Armed robbery. Bibb Superior Court. Before Judge Johnson.
Defendant was tried before a jury and convicted of armed robbery. The evidence adduced at trial reveals that defendant used a handgun to rob Jacob Rawls and Jeff Henderson on the afternoon of June 27, 1996, while the victims were using a roadside rest area and lavatory facility Defendant's accomplice, Tressie Evans, was called as a State's witness and testified that she waited in the getaway vehicle while defendant committed the crime; that she and defendant fled to a nearby hotel after the robbery; that defendant gave her the pistol he used in the armed robbery, and that she "got scared and got the gun . . . and threw it in a trash can." Evans explained that she pleaded guilty to committing robbery by intimidation; that she had not yet been sentenced for this crime, and that she was originally charged with armed robbery. The trial court did not allow defense counsel to question this witness about the sentencing advantage she acquired by pleading guilty to the lesser included offense of robbery by intimidation.

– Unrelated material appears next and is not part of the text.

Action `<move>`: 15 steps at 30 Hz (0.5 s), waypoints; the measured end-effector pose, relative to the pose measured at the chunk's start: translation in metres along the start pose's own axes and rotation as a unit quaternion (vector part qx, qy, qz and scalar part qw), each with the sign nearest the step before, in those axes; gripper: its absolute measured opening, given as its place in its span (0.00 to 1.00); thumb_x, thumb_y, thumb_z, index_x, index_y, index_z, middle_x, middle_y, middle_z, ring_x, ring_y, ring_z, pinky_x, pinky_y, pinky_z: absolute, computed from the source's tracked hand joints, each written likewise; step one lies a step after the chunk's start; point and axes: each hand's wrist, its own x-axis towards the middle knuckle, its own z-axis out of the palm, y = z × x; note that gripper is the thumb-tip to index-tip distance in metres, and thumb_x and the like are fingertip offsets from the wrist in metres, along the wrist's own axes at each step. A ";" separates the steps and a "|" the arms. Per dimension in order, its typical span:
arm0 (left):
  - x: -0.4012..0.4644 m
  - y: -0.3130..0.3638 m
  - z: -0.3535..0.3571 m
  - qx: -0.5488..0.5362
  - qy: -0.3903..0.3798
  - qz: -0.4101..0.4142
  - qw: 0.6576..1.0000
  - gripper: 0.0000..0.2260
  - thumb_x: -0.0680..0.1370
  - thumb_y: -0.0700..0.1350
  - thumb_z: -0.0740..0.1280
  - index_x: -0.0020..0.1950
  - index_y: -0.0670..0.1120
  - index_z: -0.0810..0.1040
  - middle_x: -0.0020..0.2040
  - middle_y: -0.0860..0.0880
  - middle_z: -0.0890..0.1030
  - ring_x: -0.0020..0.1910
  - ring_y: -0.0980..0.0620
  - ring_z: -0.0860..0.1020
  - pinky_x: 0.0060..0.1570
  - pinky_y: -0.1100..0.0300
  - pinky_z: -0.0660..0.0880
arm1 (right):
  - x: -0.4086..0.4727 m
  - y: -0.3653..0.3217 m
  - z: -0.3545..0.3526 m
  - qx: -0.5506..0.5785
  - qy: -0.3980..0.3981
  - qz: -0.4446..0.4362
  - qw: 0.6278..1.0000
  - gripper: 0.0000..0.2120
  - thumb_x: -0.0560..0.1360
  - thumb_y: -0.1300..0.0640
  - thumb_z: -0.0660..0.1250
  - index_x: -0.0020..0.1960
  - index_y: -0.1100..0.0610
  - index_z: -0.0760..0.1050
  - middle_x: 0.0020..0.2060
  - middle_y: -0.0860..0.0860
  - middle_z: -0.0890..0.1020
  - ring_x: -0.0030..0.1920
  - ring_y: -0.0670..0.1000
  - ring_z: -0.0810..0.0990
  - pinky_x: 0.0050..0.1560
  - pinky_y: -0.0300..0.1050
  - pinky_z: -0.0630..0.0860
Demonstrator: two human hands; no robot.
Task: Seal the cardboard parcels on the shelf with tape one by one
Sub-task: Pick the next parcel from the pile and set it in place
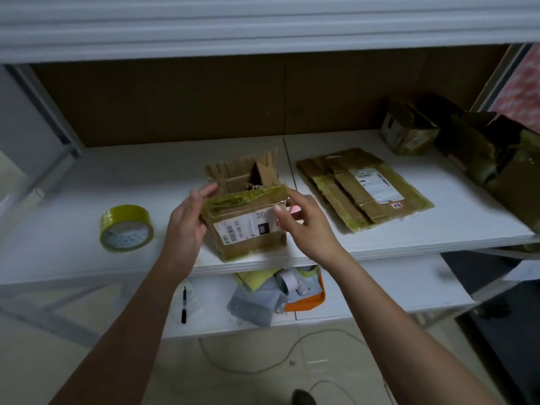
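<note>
— White shelf (87, 182) up front: what's on it?
— Both hands grasp a small open parcel (248, 226) near the edge, left hand (187, 220) and right hand (304, 226) clasping its sides. Tape roll (126, 228) lies left; flattened parcel (362, 187) beyond.

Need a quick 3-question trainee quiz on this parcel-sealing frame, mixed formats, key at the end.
1. True or false: the yellow-green tape roll is in the left hand.
2. The flattened brown cardboard parcel lies which side of the open brown cardboard box: A left, B right?
3. Fill in: the black marker pen lies on the ____ shelf.

Key: 1 false, it stands on the white upper shelf; 2 B; 3 lower.
</note>
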 end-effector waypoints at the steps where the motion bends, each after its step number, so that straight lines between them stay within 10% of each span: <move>1: 0.000 -0.002 -0.004 0.035 -0.007 0.001 0.999 0.30 0.72 0.66 0.62 0.67 0.48 0.74 0.70 0.45 0.75 0.68 0.49 0.74 0.70 0.48 0.69 | 0.004 0.002 0.002 -0.008 0.000 -0.002 1.000 0.13 0.81 0.50 0.63 0.64 0.45 0.74 0.50 0.48 0.72 0.52 0.54 0.79 0.53 0.49 0.80; 7: 0.011 -0.007 -0.015 0.194 -0.003 0.031 0.981 0.19 0.73 0.50 0.70 0.63 0.59 0.75 0.73 0.53 0.70 0.67 0.54 0.75 0.59 0.60 0.77 | 0.035 0.004 0.008 -0.025 0.008 -0.010 1.000 0.05 0.78 0.45 0.63 0.46 0.44 0.74 0.49 0.55 0.75 0.47 0.55 0.80 0.44 0.43 0.77; 15: 0.051 0.006 -0.030 0.237 0.077 0.105 0.963 0.16 0.74 0.44 0.73 0.57 0.63 0.78 0.63 0.66 0.75 0.63 0.64 0.75 0.58 0.60 0.77 | 0.075 -0.015 0.028 0.030 -0.002 -0.033 0.999 0.17 0.75 0.37 0.59 0.47 0.48 0.80 0.45 0.49 0.70 0.49 0.55 0.78 0.53 0.57 0.79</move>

This appeal followed the denial of defendant's motion for new trial. Held:
1. Defendant contends the trial court erred in allowing Jeff Henderson to identify him at trial as the perpetrator of the crime charged, arguing that Henderson's perception was influenced by an impermissibly suggestive showup procedure which police officers conducted at a hotel where defendant was arrested about 30 minutes after the armed robbery.
Pretermitting whether this showup procedure was " ' "unduly permissive (see generally State v. Frye, 205 Ga. App. 508, 509 (2) (422 SE2d 915)) (, the controlling issue) [in the case sub judice] is whether any procedure resulted 'in a very substantial likelihood of irreparable misidentification.' The factors to be considered in evaluating whether a very substantial likelihood of irreparable misidentification exists, under the totality of the circumstances include: '(a) the opportunity of the witness to view the criminal at the time of the crime, (b) the witness' degree of attention, (c) the accuracy of the witness' prior description of the criminal, (d) the level of certainty demonstrated by the witness at the confrontation, and (e) the length of time between the crime and the confrontation. Neil v. Biggers, 409 U. S. 188 (93 SC 375, 34 LE2d 401).' (Punctuation omitted.) Phillips v. State, 204 Ga. App. 698 (2) (420 SE2d 316)." Montgomery v. State, 210 Ga. App. 147, 148 (3a) (435 SE2d 510).' Lampkin v. State, 213 Ga. App. 589, 592 (1) (445 SE2d 324)." Jones v. State, 220 Ga. App. 236 (1) (469 SE2d 379).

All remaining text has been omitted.